To do =
Begin at the line below that has "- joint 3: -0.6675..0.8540". Stop after the line that has "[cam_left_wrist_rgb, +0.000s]", repeating each line exactly and leaving out the pictures.

Collected data =

Start of Block

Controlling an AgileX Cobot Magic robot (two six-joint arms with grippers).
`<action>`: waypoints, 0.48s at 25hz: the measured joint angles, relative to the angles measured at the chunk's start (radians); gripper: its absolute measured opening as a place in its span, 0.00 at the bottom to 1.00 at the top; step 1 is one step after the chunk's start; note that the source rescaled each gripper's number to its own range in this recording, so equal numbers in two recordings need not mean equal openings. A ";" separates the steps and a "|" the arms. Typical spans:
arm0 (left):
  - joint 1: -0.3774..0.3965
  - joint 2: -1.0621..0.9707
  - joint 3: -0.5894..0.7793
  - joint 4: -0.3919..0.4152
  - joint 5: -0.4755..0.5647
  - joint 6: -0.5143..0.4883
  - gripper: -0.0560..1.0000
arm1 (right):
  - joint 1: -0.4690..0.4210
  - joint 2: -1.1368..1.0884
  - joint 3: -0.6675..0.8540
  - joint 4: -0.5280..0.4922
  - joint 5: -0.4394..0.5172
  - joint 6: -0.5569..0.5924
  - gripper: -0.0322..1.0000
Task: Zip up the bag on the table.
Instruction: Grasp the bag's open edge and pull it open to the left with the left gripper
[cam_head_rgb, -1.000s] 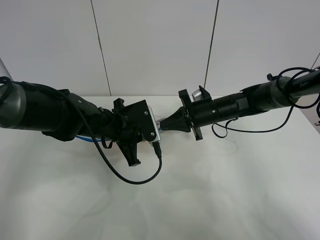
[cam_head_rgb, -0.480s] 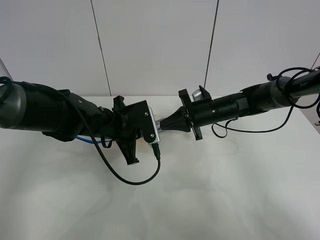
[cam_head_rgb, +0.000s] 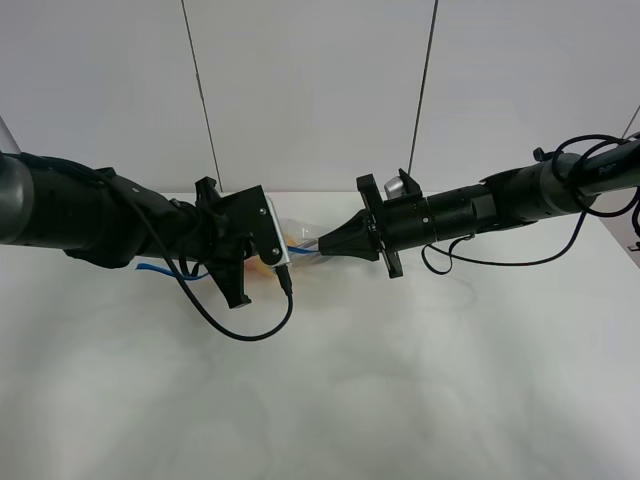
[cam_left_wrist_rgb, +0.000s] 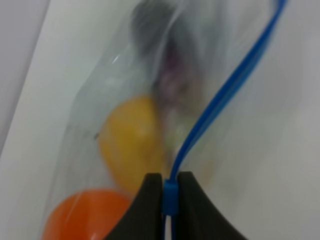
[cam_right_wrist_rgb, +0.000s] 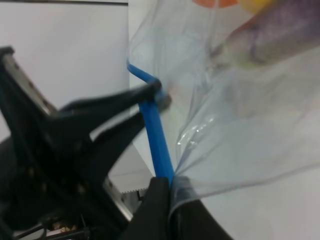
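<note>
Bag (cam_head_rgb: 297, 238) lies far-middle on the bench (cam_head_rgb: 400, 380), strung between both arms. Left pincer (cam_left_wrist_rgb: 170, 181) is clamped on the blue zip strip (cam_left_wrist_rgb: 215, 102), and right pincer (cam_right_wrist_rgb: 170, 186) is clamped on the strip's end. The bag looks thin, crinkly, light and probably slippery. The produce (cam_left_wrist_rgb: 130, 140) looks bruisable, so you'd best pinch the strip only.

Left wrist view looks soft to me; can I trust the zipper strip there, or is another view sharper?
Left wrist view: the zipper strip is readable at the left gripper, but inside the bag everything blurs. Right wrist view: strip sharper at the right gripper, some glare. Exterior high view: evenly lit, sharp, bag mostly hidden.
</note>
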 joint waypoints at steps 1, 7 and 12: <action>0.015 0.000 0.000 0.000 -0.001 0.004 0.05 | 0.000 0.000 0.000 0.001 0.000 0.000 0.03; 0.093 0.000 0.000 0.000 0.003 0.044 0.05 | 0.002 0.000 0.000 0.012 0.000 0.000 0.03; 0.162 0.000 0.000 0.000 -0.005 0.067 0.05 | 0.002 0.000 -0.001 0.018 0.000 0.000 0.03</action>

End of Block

Response box =
  - joint 3: -0.6675..0.8540
  - joint 4: -0.5280..0.4922
  - joint 5: -0.4394..0.5172
  - joint 6: -0.5569..0.5924
  - gripper: -0.0322..1.0000
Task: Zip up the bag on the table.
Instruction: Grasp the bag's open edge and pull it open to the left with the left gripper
[cam_head_rgb, -1.000s] 
[cam_head_rgb, -0.480s] 
[cam_head_rgb, +0.000s] 
[cam_left_wrist_rgb, +0.000s] 

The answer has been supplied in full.